(What to produce): Write out each line of the material below once more, exactly as it appears.

(Given information):
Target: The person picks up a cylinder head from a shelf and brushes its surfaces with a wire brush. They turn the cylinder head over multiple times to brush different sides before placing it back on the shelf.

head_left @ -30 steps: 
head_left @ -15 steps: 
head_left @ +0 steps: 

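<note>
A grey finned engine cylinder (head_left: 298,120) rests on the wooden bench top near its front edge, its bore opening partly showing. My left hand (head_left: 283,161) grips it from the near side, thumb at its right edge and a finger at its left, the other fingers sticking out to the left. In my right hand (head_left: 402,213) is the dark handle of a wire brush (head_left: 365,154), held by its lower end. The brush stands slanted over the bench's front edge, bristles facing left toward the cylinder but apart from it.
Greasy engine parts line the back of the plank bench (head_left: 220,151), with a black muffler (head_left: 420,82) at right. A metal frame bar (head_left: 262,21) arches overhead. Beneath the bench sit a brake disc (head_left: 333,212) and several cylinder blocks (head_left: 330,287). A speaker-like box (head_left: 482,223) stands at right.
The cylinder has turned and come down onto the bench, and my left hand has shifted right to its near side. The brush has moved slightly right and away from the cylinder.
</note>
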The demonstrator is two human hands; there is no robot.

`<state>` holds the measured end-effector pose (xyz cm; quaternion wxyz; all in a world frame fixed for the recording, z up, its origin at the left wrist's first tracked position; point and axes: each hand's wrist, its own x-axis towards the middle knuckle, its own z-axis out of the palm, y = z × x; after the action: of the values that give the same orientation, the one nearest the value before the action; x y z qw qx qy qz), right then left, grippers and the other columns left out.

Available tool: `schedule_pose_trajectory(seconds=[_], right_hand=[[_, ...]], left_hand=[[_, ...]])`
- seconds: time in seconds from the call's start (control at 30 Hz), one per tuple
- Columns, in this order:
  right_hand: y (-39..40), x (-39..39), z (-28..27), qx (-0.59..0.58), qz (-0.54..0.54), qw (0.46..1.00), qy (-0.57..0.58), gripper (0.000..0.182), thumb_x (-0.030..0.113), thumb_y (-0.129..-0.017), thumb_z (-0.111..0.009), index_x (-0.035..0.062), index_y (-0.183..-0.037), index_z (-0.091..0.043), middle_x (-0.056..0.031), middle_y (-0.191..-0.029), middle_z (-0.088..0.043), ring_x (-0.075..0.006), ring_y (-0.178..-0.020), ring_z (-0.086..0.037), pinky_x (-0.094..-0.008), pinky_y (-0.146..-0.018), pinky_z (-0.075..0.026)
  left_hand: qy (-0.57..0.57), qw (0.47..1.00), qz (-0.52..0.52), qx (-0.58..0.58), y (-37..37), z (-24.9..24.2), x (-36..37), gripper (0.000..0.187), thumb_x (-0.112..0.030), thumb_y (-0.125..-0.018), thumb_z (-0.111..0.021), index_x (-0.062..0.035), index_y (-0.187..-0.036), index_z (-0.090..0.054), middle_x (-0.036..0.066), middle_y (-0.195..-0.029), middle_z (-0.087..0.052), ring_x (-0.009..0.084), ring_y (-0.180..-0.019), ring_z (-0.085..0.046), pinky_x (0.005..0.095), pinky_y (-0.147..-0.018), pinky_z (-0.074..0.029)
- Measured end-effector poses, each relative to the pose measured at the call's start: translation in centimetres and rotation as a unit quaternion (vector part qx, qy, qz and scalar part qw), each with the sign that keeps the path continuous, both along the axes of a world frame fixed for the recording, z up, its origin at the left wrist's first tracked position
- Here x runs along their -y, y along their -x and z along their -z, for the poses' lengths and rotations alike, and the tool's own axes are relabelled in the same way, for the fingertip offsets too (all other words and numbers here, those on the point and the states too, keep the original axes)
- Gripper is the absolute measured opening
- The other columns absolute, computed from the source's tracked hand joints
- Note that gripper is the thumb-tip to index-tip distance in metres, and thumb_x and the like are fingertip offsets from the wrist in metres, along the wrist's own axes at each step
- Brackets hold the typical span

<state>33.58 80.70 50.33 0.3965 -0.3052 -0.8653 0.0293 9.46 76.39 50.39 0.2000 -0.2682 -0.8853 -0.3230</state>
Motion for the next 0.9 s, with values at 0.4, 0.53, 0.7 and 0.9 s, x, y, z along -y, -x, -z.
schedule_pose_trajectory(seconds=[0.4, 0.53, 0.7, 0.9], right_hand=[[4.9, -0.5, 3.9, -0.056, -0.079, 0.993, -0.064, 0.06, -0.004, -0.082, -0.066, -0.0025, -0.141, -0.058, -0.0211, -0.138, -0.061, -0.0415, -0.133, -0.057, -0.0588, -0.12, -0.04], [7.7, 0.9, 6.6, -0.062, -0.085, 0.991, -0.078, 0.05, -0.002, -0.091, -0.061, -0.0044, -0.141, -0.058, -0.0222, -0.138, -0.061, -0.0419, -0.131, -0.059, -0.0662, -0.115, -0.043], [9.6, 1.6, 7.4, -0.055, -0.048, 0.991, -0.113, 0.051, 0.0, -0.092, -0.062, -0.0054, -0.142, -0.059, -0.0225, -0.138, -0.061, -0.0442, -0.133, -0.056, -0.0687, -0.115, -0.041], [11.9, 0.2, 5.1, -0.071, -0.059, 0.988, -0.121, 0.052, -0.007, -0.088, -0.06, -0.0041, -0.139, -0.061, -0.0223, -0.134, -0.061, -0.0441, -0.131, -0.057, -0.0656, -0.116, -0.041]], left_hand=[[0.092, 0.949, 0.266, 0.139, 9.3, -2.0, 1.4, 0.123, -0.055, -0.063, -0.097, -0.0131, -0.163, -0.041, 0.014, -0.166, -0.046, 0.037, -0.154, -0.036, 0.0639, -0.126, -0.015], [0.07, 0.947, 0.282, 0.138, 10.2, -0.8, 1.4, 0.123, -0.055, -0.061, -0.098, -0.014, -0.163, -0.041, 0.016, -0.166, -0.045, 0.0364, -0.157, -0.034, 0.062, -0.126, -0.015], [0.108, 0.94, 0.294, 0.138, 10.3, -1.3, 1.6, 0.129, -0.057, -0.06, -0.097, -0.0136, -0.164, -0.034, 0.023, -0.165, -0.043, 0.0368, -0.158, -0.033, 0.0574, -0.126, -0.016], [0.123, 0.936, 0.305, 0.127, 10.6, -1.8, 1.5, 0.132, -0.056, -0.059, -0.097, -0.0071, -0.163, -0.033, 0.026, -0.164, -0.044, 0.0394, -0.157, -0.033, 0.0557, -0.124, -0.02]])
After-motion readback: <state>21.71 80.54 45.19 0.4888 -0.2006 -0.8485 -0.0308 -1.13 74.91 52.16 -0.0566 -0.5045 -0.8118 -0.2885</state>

(Answer section):
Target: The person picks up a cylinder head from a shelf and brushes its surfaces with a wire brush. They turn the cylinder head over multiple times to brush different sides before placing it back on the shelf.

head_left @ -30 steps: 
head_left @ -15 steps: 
head_left @ +0 steps: 

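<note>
A grey finned engine cylinder (head_left: 298,120) rests on the wooden bench top near its front edge, its bore opening partly showing. My left hand (head_left: 283,161) grips it from the near side, thumb at its right edge and a finger at its left, the other fingers sticking out to the left. In my right hand (head_left: 402,213) is the dark handle of a wire brush (head_left: 365,154), held by its lower end. The brush stands slanted over the bench's front edge, bristles facing left toward the cylinder but apart from it.
Greasy engine parts line the back of the plank bench (head_left: 220,151), with a black muffler (head_left: 420,82) at right. A metal frame bar (head_left: 262,21) arches overhead. Beneath the bench sit a brake disc (head_left: 333,212) and several cylinder blocks (head_left: 330,287). A speaker-like box (head_left: 482,223) stands at right.
The cylinder has turned and come down onto the bench, and my left hand has shifted right to its near side. The brush has moved slightly right and away from the cylinder.
</note>
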The demonstrator is two human hands; there is no robot.

`<state>` holds the measured end-effector pose (xyz cm; quaternion wxyz; all in a world frame fixed for the recording, z up, its origin at the left wrist's first tracked position; point and axes: each hand's wrist, its own x-axis towards the middle knuckle, its own z-axis out of the palm, y = z × x; after the action: of the values that give the same orientation, the one nearest the value before the action; x y z qw qx qy qz), right then left, grippers and the other columns left out.

Available tool: `schedule_pose_trajectory(seconds=[_], right_hand=[[_, ...]], left_hand=[[_, ...]])`
- seconds: time in seconds from the call's start (control at 30 Hz), one per tuple
- Columns, in this order:
  right_hand: y (-39..40), x (-39..39), z (-28..27), qx (-0.59..0.58), qz (-0.54..0.54), qw (0.46..1.00), qy (-0.57..0.58), gripper (0.000..0.182), thumb_x (-0.030..0.113), thumb_y (-0.129..-0.017), thumb_z (-0.111..0.009), index_x (-0.035..0.062), index_y (-0.183..-0.037), index_z (-0.091..0.043), middle_x (-0.056..0.031), middle_y (-0.191..-0.029), middle_z (-0.088..0.043), ring_x (-0.075..0.006), ring_y (-0.178..-0.020), ring_z (-0.086..0.037), pinky_x (-0.094..-0.008), pinky_y (-0.146..-0.018), pinky_z (-0.075..0.026)
  left_hand: qy (-0.57..0.57), qw (0.47..1.00), qz (-0.52..0.52), qx (-0.58..0.58), y (-37..37), z (-24.9..24.2), x (-36..37), gripper (0.000..0.187), thumb_x (-0.112..0.030), thumb_y (-0.125..-0.018), thumb_z (-0.111..0.021), index_x (-0.062..0.035), index_y (-0.187..-0.036), index_z (-0.090..0.054), middle_x (-0.036..0.066), middle_y (-0.195..-0.029), middle_z (-0.087..0.052), ring_x (-0.009..0.084), ring_y (-0.180..-0.019), ring_z (-0.085..0.046), pinky_x (0.005..0.095), pinky_y (-0.147..-0.018), pinky_z (-0.074..0.029)
- Measured end-effector poses, each relative to the pose measured at the call's start: translation in centimetres and rotation as a unit quaternion (vector part qx, qy, qz and scalar part qw), each with the sign that keeps the path continuous, both along the axes of a world frame fixed for the recording, z up, its origin at the left wrist's first tracked position
- Here x runs along their -y, y along their -x and z along their -z, for the poses' lengths and rotations alike, and the tool's own axes are relabelled in the same way, for the fingertip offsets too (all other words and numbers here, those on the point and the states too, keep the original axes)
- Gripper is the absolute measured opening
- The other columns absolute, computed from the source's tracked hand joints
- Note that gripper is the thumb-tip to index-tip distance in metres, and thumb_x and the like are fingertip offsets from the wrist in metres, along the wrist's own axes at each step
- Brackets hold the typical span

<state>33.58 80.70 50.33 0.3965 -0.3052 -0.8653 0.0293 9.46 76.39 50.39 0.2000 -0.2682 -0.8853 -0.3230</state>
Motion for the next 0.9 s, with values at 0.4, 0.53, 0.7 and 0.9 s, x, y, z along -y, -x, -z.
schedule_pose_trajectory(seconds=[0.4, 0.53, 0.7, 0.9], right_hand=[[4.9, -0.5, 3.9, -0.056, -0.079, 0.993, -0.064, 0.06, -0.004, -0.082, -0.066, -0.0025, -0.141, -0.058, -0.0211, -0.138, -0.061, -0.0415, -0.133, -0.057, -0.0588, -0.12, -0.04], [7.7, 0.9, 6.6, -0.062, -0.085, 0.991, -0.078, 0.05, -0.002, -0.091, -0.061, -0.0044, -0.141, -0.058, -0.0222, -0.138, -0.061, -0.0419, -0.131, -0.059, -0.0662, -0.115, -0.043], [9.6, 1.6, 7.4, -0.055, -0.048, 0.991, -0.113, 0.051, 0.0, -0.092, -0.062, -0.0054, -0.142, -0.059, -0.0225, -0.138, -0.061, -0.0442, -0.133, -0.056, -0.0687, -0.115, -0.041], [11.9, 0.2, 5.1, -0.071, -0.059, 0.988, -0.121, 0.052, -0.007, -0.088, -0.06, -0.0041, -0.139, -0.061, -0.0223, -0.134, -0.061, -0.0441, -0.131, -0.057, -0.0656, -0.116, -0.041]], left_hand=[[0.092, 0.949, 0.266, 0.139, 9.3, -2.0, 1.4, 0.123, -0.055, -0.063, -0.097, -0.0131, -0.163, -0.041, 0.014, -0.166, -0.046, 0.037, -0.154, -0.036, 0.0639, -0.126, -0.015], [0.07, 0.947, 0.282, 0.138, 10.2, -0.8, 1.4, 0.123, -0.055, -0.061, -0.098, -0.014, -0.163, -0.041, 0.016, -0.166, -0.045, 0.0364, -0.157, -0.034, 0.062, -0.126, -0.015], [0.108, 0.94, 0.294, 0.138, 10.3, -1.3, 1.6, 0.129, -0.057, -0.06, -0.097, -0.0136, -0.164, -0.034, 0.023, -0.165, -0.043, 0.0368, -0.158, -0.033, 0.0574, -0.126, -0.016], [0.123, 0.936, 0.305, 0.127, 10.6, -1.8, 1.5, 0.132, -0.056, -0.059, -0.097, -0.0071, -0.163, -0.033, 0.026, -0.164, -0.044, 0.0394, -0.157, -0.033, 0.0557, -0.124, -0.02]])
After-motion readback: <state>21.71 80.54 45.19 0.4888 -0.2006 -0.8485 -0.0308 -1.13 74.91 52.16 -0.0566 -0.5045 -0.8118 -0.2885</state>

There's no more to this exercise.